** SUPPLIED INFORMATION **

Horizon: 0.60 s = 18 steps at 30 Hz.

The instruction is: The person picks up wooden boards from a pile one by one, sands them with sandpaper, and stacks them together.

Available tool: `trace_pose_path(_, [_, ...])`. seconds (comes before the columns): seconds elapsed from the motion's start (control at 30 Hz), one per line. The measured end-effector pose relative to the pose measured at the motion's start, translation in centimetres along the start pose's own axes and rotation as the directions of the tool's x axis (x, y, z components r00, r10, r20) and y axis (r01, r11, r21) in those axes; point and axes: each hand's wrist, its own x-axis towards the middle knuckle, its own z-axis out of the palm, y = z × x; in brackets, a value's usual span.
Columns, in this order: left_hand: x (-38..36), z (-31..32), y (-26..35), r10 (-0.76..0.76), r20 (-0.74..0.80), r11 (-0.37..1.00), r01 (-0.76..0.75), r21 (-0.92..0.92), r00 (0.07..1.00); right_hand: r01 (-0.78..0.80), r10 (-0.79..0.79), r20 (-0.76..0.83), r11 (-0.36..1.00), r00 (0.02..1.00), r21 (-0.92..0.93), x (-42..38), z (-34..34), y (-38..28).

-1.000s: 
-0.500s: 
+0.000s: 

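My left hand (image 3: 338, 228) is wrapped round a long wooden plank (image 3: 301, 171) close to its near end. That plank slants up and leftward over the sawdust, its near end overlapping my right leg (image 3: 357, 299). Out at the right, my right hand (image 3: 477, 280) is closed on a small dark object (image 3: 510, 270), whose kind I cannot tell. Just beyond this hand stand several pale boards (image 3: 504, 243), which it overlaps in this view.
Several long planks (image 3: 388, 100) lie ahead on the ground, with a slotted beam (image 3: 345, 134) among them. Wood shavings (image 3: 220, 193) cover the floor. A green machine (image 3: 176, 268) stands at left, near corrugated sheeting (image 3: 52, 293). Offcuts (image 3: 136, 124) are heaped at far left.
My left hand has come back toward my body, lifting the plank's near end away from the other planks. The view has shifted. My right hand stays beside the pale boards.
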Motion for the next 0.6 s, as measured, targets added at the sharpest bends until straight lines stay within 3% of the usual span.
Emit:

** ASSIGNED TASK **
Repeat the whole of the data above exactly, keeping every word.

** RESULT **
Horizon: 0.60 s = 18 steps at 30 Hz.

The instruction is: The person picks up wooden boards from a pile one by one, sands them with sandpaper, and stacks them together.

Available tool: `trace_pose_path(_, [_, ...])`. seconds (comes before the columns): seconds elapsed from the motion's start (control at 30 Hz), one per line. The measured end-effector pose relative to the pose measured at the motion's start, translation in centimetres along the start pose's own axes and rotation as the directions of the tool's x axis (x, y, z components r00, r10, r20) and y axis (r01, r11, r21) in those axes; point and axes: each hand's wrist, its own x-axis towards the middle knuckle, its own z-axis out of the palm, y = z × x; in brackets, a value's usual span.
Columns, in this order: left_hand: x (-38..36), z (-31..32), y (-26..35), r10 (-0.76..0.76), r20 (-0.74..0.80), r11 (-0.37..1.00), r01 (-0.76..0.75), r21 (-0.92..0.92), r00 (0.07..1.00); right_hand: r01 (-0.78..0.80), r10 (-0.79..0.79), r20 (-0.76..0.83), r11 (-0.36..1.00), r00 (0.02..1.00), r21 (-0.92..0.93), x (-42..38), z (-34..34), y (-38..28).

-1.000s: 
-0.500s: 
+0.000s: 

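My left hand (image 3: 338, 228) is wrapped round a long wooden plank (image 3: 301, 171) close to its near end. That plank slants up and leftward over the sawdust, its near end overlapping my right leg (image 3: 357, 299). Out at the right, my right hand (image 3: 477, 280) is closed on a small dark object (image 3: 510, 270), whose kind I cannot tell. Just beyond this hand stand several pale boards (image 3: 504, 243), which it overlaps in this view.
Several long planks (image 3: 388, 100) lie ahead on the ground, with a slotted beam (image 3: 345, 134) among them. Wood shavings (image 3: 220, 193) cover the floor. A green machine (image 3: 176, 268) stands at left, near corrugated sheeting (image 3: 52, 293). Offcuts (image 3: 136, 124) are heaped at far left.
My left hand has come back toward my body, lifting the plank's near end away from the other planks. The view has shifted. My right hand stays beside the pale boards.
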Motion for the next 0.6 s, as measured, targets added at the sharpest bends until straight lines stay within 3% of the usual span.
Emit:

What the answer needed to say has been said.